2.3 MSA Preprocessing

We convert the raw MSA files into storage- and I/O-efficient npz format to speed up the DataLoader during training.

Script: scripts/data_preprocessing/preparse_alignments_of3.py

Output: per-chain NPZ files* containing the full MSA information:

alignment_cache/
├── 100d_A.npz
├── 100d_B.npz
├── 102l_A.npz
├── ...

3. Dataset Cache Creation

3.1 Training Cache

The metadata cache generated in PDB preprocessing creates an index of the whole PDB and is subsetted to a final training cache. Following AF3, we apply lightweight filtering (e.g., resolution <= 9.0 A, release date cutoffs), cluster chains and interfaces for balanced sampling during training, and map each chain to its corresponding MSA representative.

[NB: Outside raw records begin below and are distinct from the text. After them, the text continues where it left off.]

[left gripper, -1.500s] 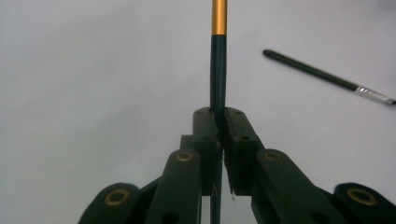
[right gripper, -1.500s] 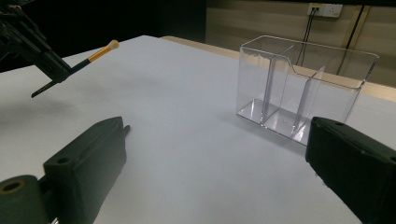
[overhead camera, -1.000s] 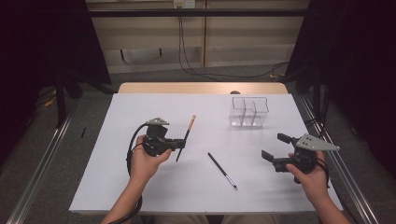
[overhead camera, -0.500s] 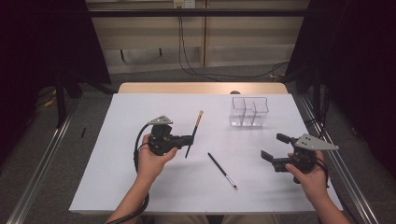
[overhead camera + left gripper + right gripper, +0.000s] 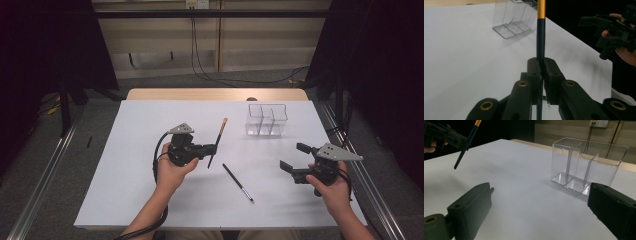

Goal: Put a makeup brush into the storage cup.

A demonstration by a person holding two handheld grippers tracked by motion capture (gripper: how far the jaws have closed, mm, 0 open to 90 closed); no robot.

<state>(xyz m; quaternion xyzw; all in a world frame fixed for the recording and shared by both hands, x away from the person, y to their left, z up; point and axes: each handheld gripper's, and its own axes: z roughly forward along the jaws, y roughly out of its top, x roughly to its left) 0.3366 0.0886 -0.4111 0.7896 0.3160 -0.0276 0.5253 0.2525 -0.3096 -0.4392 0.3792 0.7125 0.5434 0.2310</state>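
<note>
Rightward and slightly away from the person, the left gripper has carried the brush toward the clear holder. Its jaws are clamped tight on the brush's dark handle, which is lifted off the white surface with its orange end tilted away from the person. The left forearm reaches in from the bottom edge, the hand wrapped around the gripper body. Near the surface's right edge, the right gripper has kept its place, jaws spread wide and holding nothing. A second brush lies flat between the two hands.
</note>
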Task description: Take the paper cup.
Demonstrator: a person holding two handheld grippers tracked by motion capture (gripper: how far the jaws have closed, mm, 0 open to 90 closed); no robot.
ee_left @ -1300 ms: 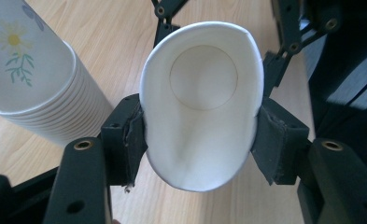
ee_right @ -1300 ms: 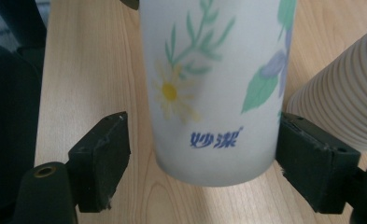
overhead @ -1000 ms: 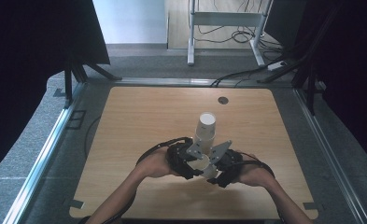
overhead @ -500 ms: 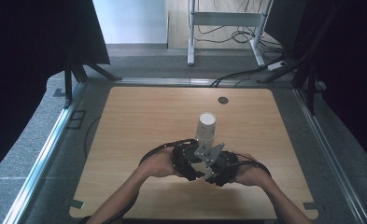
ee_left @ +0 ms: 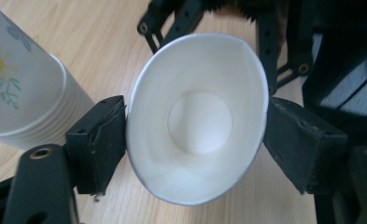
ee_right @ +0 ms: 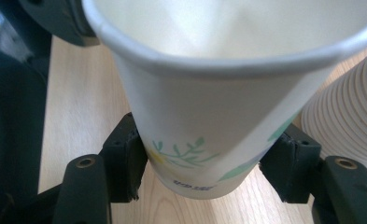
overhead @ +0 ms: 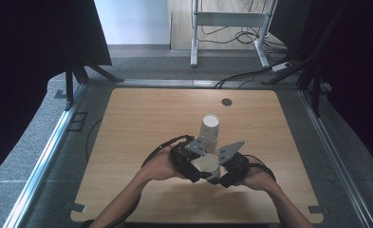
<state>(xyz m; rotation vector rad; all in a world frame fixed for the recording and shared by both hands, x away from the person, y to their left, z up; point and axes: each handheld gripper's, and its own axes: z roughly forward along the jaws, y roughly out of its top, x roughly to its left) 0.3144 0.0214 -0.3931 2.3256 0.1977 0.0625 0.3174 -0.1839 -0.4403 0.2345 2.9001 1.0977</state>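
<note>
High view is showing both grippers meeting over the table's (overhead: 127, 142) near edge around a cup (overhead: 206, 164), just in front of the cup stack (overhead: 210, 128). Right gripper (ee_right: 204, 177) is clamping the cup's base. Left gripper (ee_left: 195, 135) has just been opening, its pads flanking the squashed rim; contact is unclear.

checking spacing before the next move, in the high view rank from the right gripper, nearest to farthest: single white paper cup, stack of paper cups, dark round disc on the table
1. Single white paper cup: at the right gripper, between both grippers.
2. Stack of white paper cups: just beyond, toward the table's middle.
3. Dark round disc: farthest, near the wooden table's far edge.
</note>
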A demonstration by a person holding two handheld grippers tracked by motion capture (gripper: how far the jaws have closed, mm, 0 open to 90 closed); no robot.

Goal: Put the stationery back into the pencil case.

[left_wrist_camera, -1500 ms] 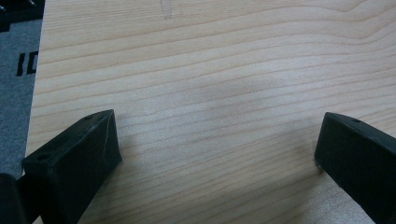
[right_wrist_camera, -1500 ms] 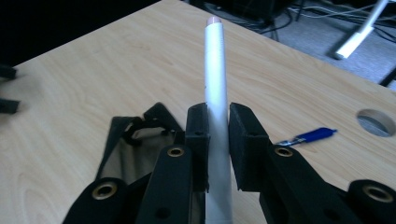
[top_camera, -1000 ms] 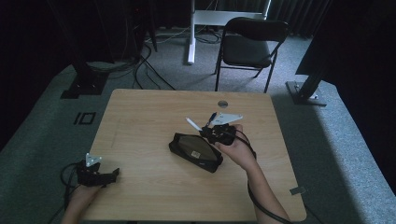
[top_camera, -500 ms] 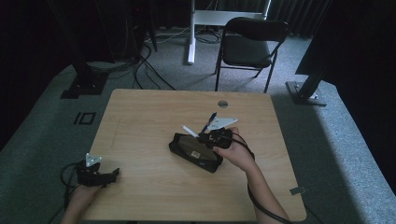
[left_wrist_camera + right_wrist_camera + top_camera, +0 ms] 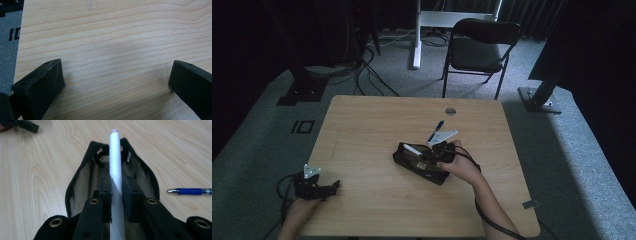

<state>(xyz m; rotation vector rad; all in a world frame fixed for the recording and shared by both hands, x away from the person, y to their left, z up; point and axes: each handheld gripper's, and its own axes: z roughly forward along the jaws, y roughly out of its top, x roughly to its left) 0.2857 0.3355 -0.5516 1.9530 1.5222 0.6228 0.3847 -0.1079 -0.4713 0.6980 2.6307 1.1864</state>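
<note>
A white cylindrical marker (image 5: 115, 162) sits clamped between the closed jaws of the right gripper (image 5: 116, 195), poised over the open mouth of a black fabric pencil pouch with a tan lining (image 5: 82, 182) lying near the middle of the light wooden table (image 5: 362, 130). From the high view, the right gripper (image 5: 432, 154) hangs over the pouch (image 5: 412, 164), the marker (image 5: 412, 149) jutting out toward the table's left. The right gripper view adds what the overhead camera cannot resolve: the marker's pale rounded tip pointing past the pouch's far rim. It also shows a blue ballpoint pen with a silver tip (image 5: 190, 191) resting on the wood just beside the pouch; the high view places this pen (image 5: 436, 129) just beyond the gripper. At the near left corner, the left gripper (image 5: 331, 187) rests low at the table's edge; its own view shows its jaws spread wide over bare wood grain, holding nothing
</note>
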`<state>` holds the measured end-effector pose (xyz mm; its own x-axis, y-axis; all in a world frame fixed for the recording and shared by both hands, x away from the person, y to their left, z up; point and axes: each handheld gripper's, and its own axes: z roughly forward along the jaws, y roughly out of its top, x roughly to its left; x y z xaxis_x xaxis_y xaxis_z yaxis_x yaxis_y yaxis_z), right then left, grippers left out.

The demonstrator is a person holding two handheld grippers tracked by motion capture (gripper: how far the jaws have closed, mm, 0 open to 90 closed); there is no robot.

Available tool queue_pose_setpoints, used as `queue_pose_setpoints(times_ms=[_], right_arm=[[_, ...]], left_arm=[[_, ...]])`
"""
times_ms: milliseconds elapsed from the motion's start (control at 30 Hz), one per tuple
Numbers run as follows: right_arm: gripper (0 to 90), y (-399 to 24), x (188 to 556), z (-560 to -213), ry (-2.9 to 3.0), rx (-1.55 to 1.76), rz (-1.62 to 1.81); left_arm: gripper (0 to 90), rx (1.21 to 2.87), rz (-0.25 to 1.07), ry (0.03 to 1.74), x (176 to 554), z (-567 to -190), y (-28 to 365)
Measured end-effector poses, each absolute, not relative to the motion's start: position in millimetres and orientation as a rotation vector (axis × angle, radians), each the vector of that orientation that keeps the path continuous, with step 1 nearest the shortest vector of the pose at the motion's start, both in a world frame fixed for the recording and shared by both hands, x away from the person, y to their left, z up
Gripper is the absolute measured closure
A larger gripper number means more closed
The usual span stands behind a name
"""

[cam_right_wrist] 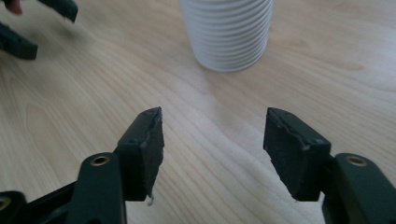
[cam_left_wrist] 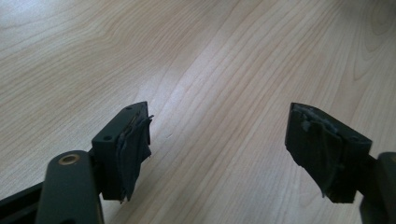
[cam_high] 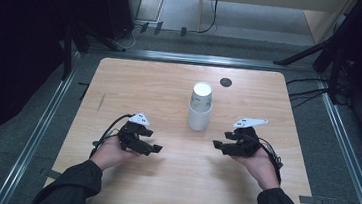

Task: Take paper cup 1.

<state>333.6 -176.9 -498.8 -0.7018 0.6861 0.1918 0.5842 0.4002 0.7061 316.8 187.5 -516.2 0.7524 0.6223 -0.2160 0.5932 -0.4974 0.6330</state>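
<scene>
A stack of white ribbed paper cups (cam_high: pixel 200 109) stands upside down in the middle of the wooden table (cam_high: pixel 135 85). To its lower left, a hand holds my left gripper (cam_high: pixel 156 149) low over the table, pointing right, jaws apart. In the left gripper view the left gripper (cam_left_wrist: pixel 219 135) has only bare wood between its pads. My right gripper (cam_high: pixel 218 146) is to the cups' lower right and points left. In the right gripper view the right gripper (cam_right_wrist: pixel 212 135) is open and empty, with the cup stack (cam_right_wrist: pixel 227 35) just ahead and the other gripper (cam_right_wrist: pixel 28 23) at the top left.
A small dark round cap (cam_high: pixel 226 82) sits in the table top near the far edge, right of the cups. Metal rails (cam_high: pixel 41 128) run along both sides of the table. Dark stands and cables (cam_high: pixel 316 90) lie on the floor beyond.
</scene>
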Motion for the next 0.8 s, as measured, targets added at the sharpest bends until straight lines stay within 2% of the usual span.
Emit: queue_pose_setpoints(times_ms=[100,167,267,433,467,567,600,633,667,733,800], right_arm=[[44.7,-181,333,-499,2.489,1.104,1.195],[44.7,-183,334,-501,2.499,1.1,1.196],[43.9,-183,337,-500,2.561,1.096,1.173],[35.2,-180,338,-494,2.571,1.047,1.195],[26.4,-180,339,-493,2.568,1.053,1.24],[23.4,-179,339,-493,2.561,1.087,1.236],[25.7,-179,339,-494,2.573,1.079,1.225],[32.0,-178,338,-494,2.59,1.07,1.205],[32.0,-178,338,-494,2.59,1.07,1.205],[39.4,-177,338,-490,2.592,1.063,1.206],[43.1,-176,337,-485,2.584,1.049,1.225]], left_arm=[[24.0,2.256,0.034,0.923,317,-515,186],[30.4,2.284,0.0,0.969,319,-513,185],[31.0,2.28,-0.005,0.96,320,-514,185],[30.4,2.27,-0.007,0.95,321,-512,186],[30.7,2.261,0.003,0.948,322,-511,186],[30.6,2.267,0.029,0.938,322,-512,186],[30.5,2.27,0.04,0.932,321,-512,186],[30.5,2.27,0.04,0.932,321,-512,186],[30.5,2.272,0.038,0.926,320,-512,187],[30.5,2.267,0.019,0.934,319,-513,187],[30.5,2.284,0.01,0.927,316,-514,189]])
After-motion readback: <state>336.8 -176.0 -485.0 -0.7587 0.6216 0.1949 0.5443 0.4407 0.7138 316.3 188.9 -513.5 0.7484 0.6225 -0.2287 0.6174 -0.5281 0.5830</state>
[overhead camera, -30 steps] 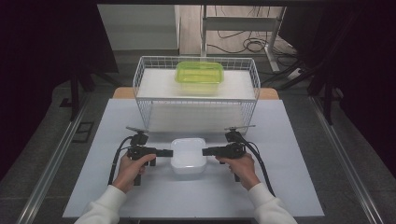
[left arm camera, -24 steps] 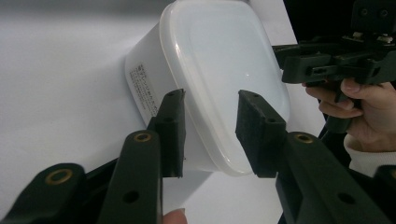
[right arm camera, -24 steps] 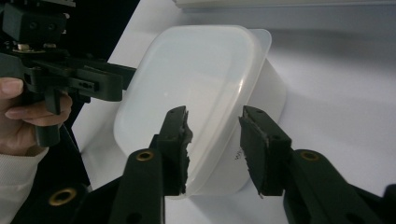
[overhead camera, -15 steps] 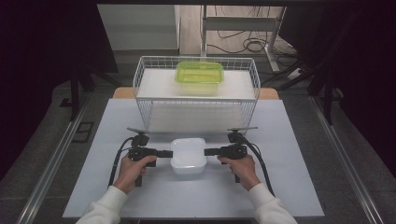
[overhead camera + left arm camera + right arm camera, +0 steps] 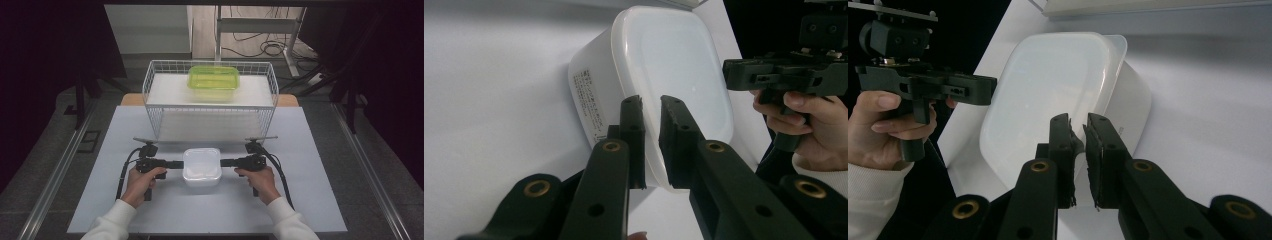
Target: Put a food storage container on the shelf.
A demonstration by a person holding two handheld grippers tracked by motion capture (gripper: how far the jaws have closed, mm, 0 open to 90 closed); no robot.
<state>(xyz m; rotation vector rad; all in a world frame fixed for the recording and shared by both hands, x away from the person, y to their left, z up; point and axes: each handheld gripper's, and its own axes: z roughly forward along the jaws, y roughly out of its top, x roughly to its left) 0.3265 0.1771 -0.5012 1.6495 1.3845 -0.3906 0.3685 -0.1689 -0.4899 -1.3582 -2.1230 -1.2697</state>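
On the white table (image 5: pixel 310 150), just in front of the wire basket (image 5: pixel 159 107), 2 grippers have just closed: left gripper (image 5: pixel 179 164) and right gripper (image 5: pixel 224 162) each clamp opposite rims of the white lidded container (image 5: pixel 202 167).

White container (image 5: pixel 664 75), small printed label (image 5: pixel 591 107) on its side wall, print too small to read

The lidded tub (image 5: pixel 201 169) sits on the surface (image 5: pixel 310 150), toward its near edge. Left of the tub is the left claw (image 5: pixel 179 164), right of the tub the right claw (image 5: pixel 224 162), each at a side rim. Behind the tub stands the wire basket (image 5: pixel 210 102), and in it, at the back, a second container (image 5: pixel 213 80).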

Script: scripts/data_preprocessing/create_pdb-weighted_training_dataset_cache.py

Clustering follows AF3 SI §2.5.3:

  • Protein chains: 40% sequence identity (MMSeqs2)

  • Peptide chains (< 10 residues): 100% sequence identity

  • Nucleic acid chains: 100% sequence identity

  • Small molecule chains: 100% canonical SMILES identity

  • Interfaces: sorted tuple of individual chain cluster IDs

Output: training_cache.json*

3.2 Validation Cache

Similarly, we create a validation set with additional homology filtering against the training set, following AF3 SI §5.8. This applies stricter filtering (resolution <= 4.5 A, token limits) and labels each chain/interface with homology and metric eligibility information. Requires the training cache as input.

Script: scripts/data_preprocessing/create_pdb_validation_dataset_cache.py

Output: validation_cache.json*

4. Templates

4.1 Template Structure Preprocessing

We preparse the raw potential template structures (typically the full PDB) into npz files for efficient DataLoader access.

Script: scripts/data_preprocessing/preprocess_template_structures_of3.py

Output: individual NPZ files* for each chain in the template pool:

template_structure_arrays/
├── 101m
│   └── 101m_A.npz
│   └── 101m_B.npz
│   └── 101m_C.npz
├── 102l
│   └── 102l_A.npz
├── ...

4.2 Template Cache

As the final step, template alignments are preprocessed per dataset (training and validation separately). This creates NPZ files storing template ranks, release dates, and residue-token correspondences, and adds the list of template IDs to the respective dataset cache.

Script: scripts/data_preprocessing/preprocess_template_alignments_new_of3.py

Output: template_cache/* directory and updated training_cache.json* (with template IDs added):

template_cache/
├── 102l_A.npz
├── 103l_A.npz
├── 104l_A.npz
├── ...

The resulting training_cache.json is the final input to the training script.